Demek ki hukukçuların hemen hepsi nikâh ile evliliğin iki ayrı şey olduğunu kabul etmiyor. Yani Emir beyin ‘nikâhla evlilik farklı şeylerdir’’ şeklindeki yaklaşımını doğru bulmuyor.

İşin dinî boyutuna gelince, burada da durum gayet nettir; İslamda evlilik denilince akla gelen zorunlu olarak nikâhtır, bunun aksi -evlilik ile nikâhın iki farklı şey olması- söz konusu olamaz. Bu çok yanlış bir yaklaşım. Kur’anın hangi ayetinde böyle bir ayırım var? Nebimizin hangi uygulamasında böyle bir ayırım var?

Emir bey şöyle diyor; ‘’ Esasen burada “evlilik” ile “nikah” kavramlarını birbirinden ayırmak gerek ki her şeyin düğüm olduğu nokta burası… Evlilik, birlikte hayat kurma romantizmidir. Nikah ise cinsel birliktelik yaşamayı içeren bir sözleşmedir. “Nikah” kelimesi Arapça “cinsel ilişki” anlamına gelir.’’(E.Kaya)

Evet, nikâh, cinsel ilişkiye cevaz veren bir sözleşmedir ama bu ilişkinin biyolojik(gebelik, doğum), psikolojik(sevgi, merhamet), medenî-hukukî(talak, iddet, miras), malî(mehir-nafaka) ve sosyal(akraba ilişkileri vb) sonuçlarını da kabul etmeyi gerektiren bir sözleşmedir. Yani bu bir yükümlülük aktidir aynı zamanda, sadece cinsel ilişki hakkının elde edilmesine indirgenemez.

Nikâh kelimesinin Arapçada “cinsel ilişki” anlamına geldiği de doğru değildir. Nitekim Rağıp el-İsfahanî şöyle diyor; ‘’Nikâh’’ sözcüğünün temel anlamı ‘(nikâh) akdi’ ile ilgilidir. (Evet) Sonradan müsteâr olarak ‘cima etmek’ anlamında kullanılmıştır. (Ama) Temel anlamının cima ile ilgili olup sonradan müsteâr olarak ‘(nikah) akdini’ ifade etmek için kullanılmış olması muhâldir. Çünkü cima ile ilgili isimlerin tümü birer kinâyedir…’’(İsfahanî, el-Müfredat, n-k-h, s.1482)

İşin biyolojik/tıbbî boyutuna gelince, burada da ciddi sorunlar var. Şöyle ki (konuyu iyi izah edebilmem için mecburen seksüel terimler kullanacağım, bu bazılarınızı rahatsız edebilir ama buna mecburum).

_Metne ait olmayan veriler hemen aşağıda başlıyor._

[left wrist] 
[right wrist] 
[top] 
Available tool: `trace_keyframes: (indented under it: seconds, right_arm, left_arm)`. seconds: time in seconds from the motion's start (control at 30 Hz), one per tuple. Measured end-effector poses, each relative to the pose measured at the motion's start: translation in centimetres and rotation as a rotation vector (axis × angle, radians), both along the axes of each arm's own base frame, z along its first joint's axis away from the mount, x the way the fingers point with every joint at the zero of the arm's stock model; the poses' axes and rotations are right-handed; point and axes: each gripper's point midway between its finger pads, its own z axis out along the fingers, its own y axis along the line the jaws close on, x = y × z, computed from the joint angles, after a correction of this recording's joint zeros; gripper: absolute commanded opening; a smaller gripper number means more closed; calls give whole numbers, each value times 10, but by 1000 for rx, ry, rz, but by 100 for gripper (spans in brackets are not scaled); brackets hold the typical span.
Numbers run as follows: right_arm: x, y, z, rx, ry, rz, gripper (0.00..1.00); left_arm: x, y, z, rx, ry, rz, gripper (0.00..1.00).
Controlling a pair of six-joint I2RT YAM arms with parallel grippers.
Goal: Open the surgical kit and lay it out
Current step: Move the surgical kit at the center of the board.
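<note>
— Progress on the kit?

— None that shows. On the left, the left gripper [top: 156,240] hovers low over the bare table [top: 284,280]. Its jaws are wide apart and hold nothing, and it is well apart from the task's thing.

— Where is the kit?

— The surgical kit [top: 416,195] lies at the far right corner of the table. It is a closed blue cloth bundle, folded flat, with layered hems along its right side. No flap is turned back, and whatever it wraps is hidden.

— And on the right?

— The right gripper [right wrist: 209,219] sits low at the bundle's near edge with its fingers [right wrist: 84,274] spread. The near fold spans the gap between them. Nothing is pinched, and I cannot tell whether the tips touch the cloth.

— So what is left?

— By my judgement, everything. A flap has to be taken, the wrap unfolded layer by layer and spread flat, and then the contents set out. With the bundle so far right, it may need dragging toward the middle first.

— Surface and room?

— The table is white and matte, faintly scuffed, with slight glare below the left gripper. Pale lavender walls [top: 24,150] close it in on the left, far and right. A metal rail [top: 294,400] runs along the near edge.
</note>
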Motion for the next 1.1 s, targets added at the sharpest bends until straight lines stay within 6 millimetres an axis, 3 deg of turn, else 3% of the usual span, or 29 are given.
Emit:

Önce Emir beyden bazı alıntılar yapalım;

‘’Nasıl ki yemek arzusuyla baş etmek için ne çözüm bulursanız bulun bir miktar yemek yemeniz gerekir, cinsel arzuyla baş etmenin en doğal ve zorunlu yolu da bir miktar cinsellik yaşamaktır. Ne olur burada aklınıza mastürbasyon gelmesin; çünkü mastürbasyon cinsellik ateşini söndürüyor mu, harlıyor mu, ne kadar faydalı, ne kadar zararlı, belli değil. Özellikle ilk gençlik yıllarında cinsellik arzusu üst düzeydeyken cinselliğin alt düzeyde yaşanması, bir bebeğin süt ve mama perhizine sokulmasından farksızdır. Böyle saçma ve yıkıcı bir terbiye metodu olamaz. Bu inkarcı yaklaşım kabul edilemez. Fakat tam da bunu yapıyoruz. Cinsel arzu inkarcılığı ile gençlerimizi görmezden geliyoruz. Onlara şiddet uyguluyoruz. Kendilerini kötü ve suçlu hissettiriyoruz. Böylece dengesiz yetişkinlerin, verimsiz bir geleceğin tohumlarını kendi ellerimizle atıyoruz.’’(E.Kaya)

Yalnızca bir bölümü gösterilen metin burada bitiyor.